Luckin's chairman, PE backers removed from board
The chairman and largest shareholder in scandal-hit Chinese coffee shop chain Luckin Coffee has been removed at the second attempt. Representatives of several of the company’s private equity backers have also left the board.
Earlier this month, an internal investigation confirmed large-scale financial fraud at Luckin and a special committee recommended that Zhengyao Lu be replaced as chairman. He survived a shareholder vote but has given up the role – and his board seat – following an extraordinary general meeting, according to a statement.
Jinyi Guo, who became acting CEO of Luckin after Jenny Zhiya Qian was ousted, is now CEO on a permanent basis and chairman. Guo is another member of Luckin's founding team and previously worked for Lu at Ucar, a chauffeured car services business. Lu established Ucar having previously founded China Auto Rental, where Qian served as COO. He resigned as CEO of CAR in June.
David Li, founder and CEO of Centurium Capital, and Erhai Liu, founding and managing partner of Joy Capital, have also left the Luckin board. Centurium still held a 11.43% voting interest in the company as of June, having generated $231.8 million through a partial exit in January. Joy's voting interest was less than 1%. Lu and Qian between them held a voting stake of about 60%.
However, Lu is poised to lose his shares after a British Virgin Islands court ruled that the family trust through which he holds them could be wound up, the Wall Street Journal reported. A liquidator has been appointed to dispose of the assets.
Founded in 2018, Luckin raised more than $500 million in private funding from the likes of Centurium, Joy, GIC Private, Legend Capital, China International Capital Corporation (CICC) and BlackRock to fuel its rapid expansion plans. The company listed in May 2019 and had 3,680 outlets as of last September, although its losses were substantial.
The Luckin business model was always controversial and US short-seller Muddy Waters claimed in January that the company was inflating sales. This accusation was denied. However, Luckin admitted to suspected fabrication in April and its share price crashed. NASDAQ moved to delist the company.
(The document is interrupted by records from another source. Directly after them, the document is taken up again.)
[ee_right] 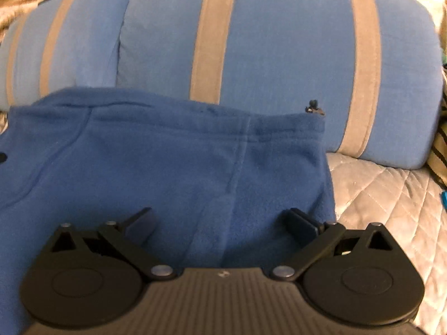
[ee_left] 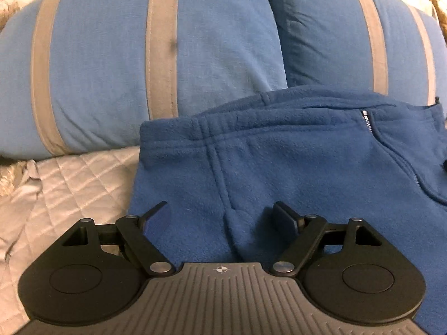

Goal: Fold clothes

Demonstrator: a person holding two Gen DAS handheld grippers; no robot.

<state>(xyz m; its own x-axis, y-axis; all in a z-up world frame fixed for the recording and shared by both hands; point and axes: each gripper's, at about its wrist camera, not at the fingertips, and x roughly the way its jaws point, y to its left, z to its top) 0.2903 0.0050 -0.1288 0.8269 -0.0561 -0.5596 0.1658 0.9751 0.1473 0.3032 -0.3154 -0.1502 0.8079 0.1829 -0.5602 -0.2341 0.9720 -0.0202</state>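
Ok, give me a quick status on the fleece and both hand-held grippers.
Left hand-held gripper open, empty, over fleece. Right hand-held gripper open, empty. Blue fleece garment lies flat on quilt, top edge against striped pillows. Nothing in the way.

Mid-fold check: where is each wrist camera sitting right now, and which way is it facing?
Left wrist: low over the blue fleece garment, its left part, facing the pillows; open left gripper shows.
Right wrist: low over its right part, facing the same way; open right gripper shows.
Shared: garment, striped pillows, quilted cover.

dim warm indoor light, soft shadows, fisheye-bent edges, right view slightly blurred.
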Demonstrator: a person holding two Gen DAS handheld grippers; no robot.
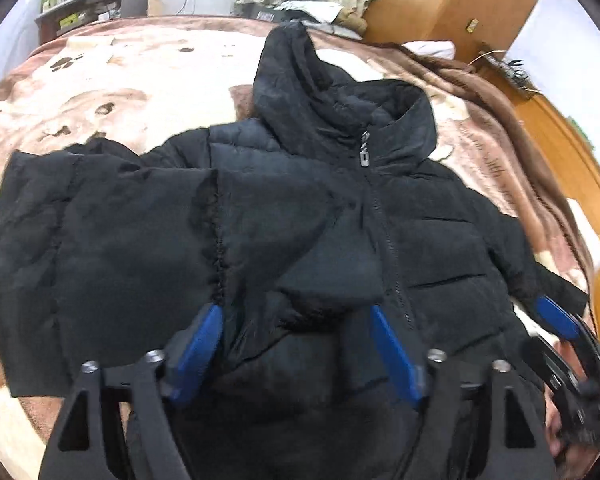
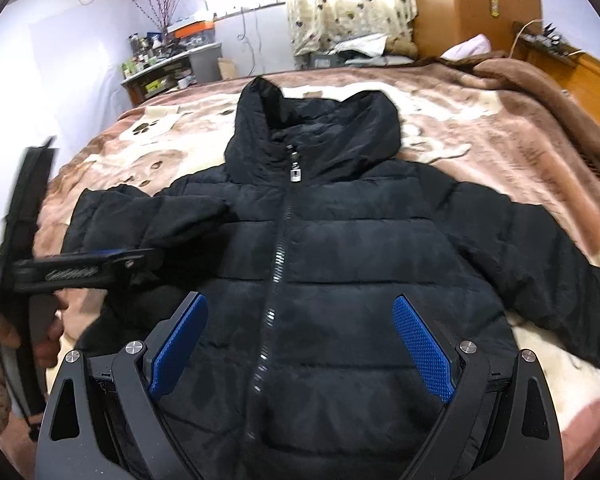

The investigation found that fabrication of transactions starting in April 2019 resulted in net revenue for that year being inflated by approximately RMB2.12 billion ($300 million) – with over half of that coming in the fourth quarter. Moreover, costs and expenses were inflated by RMB1.34 billion. The company reported revenue of RMB2.93 billion for the nine months ended September 2019, up from RMB375 million a year earlier. It had previously projected fourth-quarter sales of RMB2.1-2.2 billion.
Qian and COO Jian Liu perpetrated the fraud by channeling transactions through third parties with ties to company employees. This reportedly involved bulk sales of discount vouchers to entities masquerading as corporate customers. At the same time, payments for raw materials and delivery services needed to satisfy these supposed coffee orders were made to fictitious suppliers.